Starting point is 00:17:34 Quote, we propose to publish an international standard that specifies formats, processes, definitions, and so on that facilitates the interoperation of the tools and systems that implement and interface with the C++ international standard. So this seems to be about enabling tools to interoperate in a defined manner. They say users should be able to mix and match their preferred build systems, compilers, linkers, package managers, static analyzers, runtime analyzers, debuggers, profilers, etc. without needing the tools to have vendor-specific knowledge of each other. Vendors should be able to focus on direct tool improvements rather than figuring out
Starting point is 00:18:23 how to interact with yet another proprietary interface. I think it's a very noble goal which will probably be near to impossible to achieve. It seems like one of those things that if you don't impose from the beginning then to retrofit it into the whole thing it's going gonna be at very least bike-shedded into your oblivion. But yeah, I mean, it would be a great thing to have. I seem to remember there were some proposals to standardize parts of this, like for example, a description of the library dependencies or module dependencies, so that the work of build systems is easier a bit. But this one is more general.

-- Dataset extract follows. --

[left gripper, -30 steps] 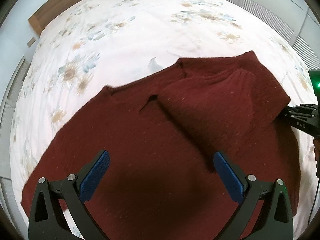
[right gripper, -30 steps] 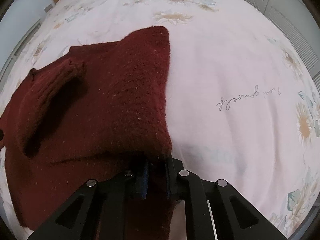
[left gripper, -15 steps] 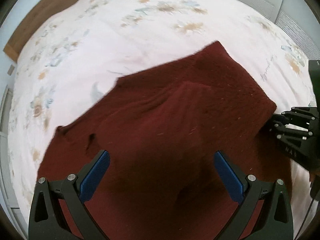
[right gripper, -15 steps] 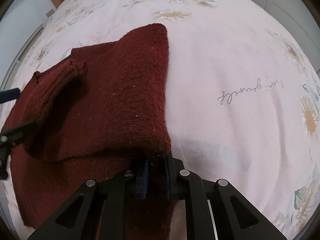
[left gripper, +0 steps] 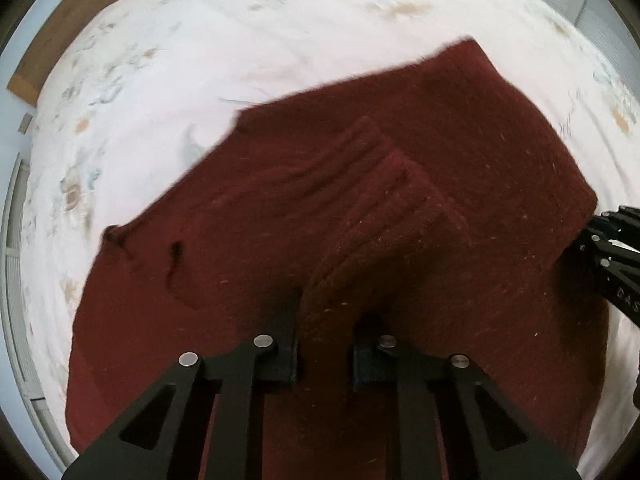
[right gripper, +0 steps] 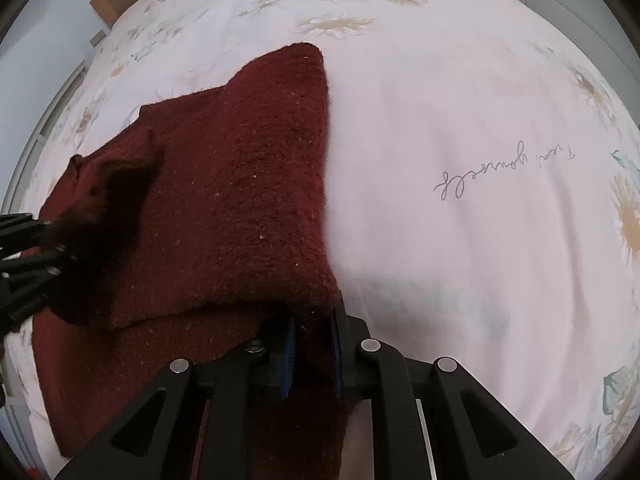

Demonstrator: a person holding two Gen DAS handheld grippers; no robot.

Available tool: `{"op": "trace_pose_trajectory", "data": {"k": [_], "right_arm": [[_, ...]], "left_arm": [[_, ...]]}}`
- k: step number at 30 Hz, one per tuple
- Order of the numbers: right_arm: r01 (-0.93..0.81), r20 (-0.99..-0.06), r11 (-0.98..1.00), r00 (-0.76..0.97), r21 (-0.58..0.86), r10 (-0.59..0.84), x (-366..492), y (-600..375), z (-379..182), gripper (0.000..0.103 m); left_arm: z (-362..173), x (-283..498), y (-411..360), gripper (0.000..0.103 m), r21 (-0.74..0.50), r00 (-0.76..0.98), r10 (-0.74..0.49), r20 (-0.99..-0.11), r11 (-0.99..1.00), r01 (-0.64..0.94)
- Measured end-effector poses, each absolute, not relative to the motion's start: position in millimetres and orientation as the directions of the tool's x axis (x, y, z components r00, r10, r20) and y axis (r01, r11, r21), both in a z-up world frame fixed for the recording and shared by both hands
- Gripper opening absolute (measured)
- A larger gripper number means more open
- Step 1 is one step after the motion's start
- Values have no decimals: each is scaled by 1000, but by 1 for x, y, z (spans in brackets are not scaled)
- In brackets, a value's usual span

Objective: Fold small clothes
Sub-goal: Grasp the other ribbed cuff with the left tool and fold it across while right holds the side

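While you work over floral bedsheet [right gripper: 460,92], maroon knit sweater [left gripper: 280,220] lies half-folded on it. Cursive script [right gripper: 504,172] on sheet upside down, unreadable. Your left gripper [left gripper: 325,354] just closed, pinching ribbed fold. Your right gripper [right gripper: 312,354] clamped on sweater edge; "DAS" lettering partly cut off in left view.

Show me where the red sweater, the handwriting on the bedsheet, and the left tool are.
red sweater [right gripper: 248,200], right wrist view, on the folded-over top layer.
handwriting [right gripper: 504,172], right wrist view, middle of the script.
left tool [left gripper: 325,344], left wrist view, between its fingertips.
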State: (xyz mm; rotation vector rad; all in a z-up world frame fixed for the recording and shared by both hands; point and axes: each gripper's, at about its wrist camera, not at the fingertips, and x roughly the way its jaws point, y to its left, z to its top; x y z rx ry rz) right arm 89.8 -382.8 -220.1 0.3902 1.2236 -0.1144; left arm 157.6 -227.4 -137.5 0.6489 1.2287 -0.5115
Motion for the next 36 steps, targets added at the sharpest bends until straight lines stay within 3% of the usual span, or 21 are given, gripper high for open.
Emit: {"op": "trace_pose_trajectory", "data": {"k": [11,21,25,27,30,33,35,36], "right_arm": [[306,-941,933,330,188,81,91,-377,-217,14],[315,-952,938,301,147,48,99,-368,-217,15],[316,-955,938,294,140,44,103,-366,-216,15],[318,-955,937,293,142,45,105,-366,-216,15],[324,-954,934,296,149,49,105,-366,-216,16],[327,-953,932,299,154,53,104,-367,-217,16],[329,-952,930,301,162,59,103,-368,-218,16],[331,-951,929,303,168,64,102,-371,-218,17]], "left_arm": [[-111,199,-104,15,123,337,-61,-940,858,498],[-168,223,-39,13,47,263,-56,-963,926,373],[-173,235,-22,17,-1,247,-95,-964,936,353],[-171,238,-13,25,-25,221,-106,-969,939,343],[-167,244,3,51,-16,202,-85,-976,947,321],[-159,254,25,71,-34,217,-100,-971,958,286],[-151,264,44,95,-45,230,-104,-968,967,250],[-148,271,52,97,-51,239,-108,-965,971,232]]}}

Starting point is 00:19:18 Hmm, interoperable tools. What a concept. No one's done that before. The next paper is Last Use Optimization. This one says, In previous C++ standard versions, more and more optimizations of return values have been added, with acronyms like RVO and NRVO. These optimizations reduce the number of copy constructions and move constructions occurring
Starting point is 00:19:51 in return statements by not performing copy and move operations exactly as it seems from the source code. This proposal generalizes these rules to any code where the compiler can prove that a value used as argument of a function call is not going to be used after the function returns regardless of how control flows. This includes the cases where you today correctly wrote stdforward and stdmove, but also the places where you forgot to do so. In summary, the values considered are localByVvalue variables, by-value parameters, r-value
Starting point is 00:20:29 reference parameters, local references referring to local variables which contain last used values, dereferenced local pointers which can be proven to point at local variables which contain last used values, and non-static data members inside are value-qualified functions. So this seems to propose more compiler magic to enable it to figure out if a particular variable was going to be used past some point, figuring out the last use, enabling more optimizations without you doing anything additional. So that's probably good. I mean, yeah, like the example is very explicative. This pushback of row, which could in principle be moved,
Starting point is 00:21:17 I guess. Yeah, yeah. If that would be possible to catch and optimize, then why not? I do wonder if there is instances where this happens and he wants to make it standard so that it would be
Starting point is 00:21:31 happening all the time or if so far this never happens because it's too difficult to implement. I don't know. Yeah, I'm not sure. I think it's about more about the things that are not happening at the moment, and cannot happen because of some restrictions, but could happen if the compiler
Starting point is 00:21:55 could figure out that this was the last use. Right, next paper is role-based parameter passing by Bengt Gustafsson. Quote, this proposal introduces a way to get a role-based parameter passing style similar to Herb Sutter's ideas in D0708. And my impression is that it's influenced by what Cpp2 does, or automatic parameter handling like in Carbon. I think it's about adding some annotations. I'm not sure how to... Yeah, so it's like a prefix, forward space, and then type, and then variable name. It introduces a set of types and annotations like in or ref.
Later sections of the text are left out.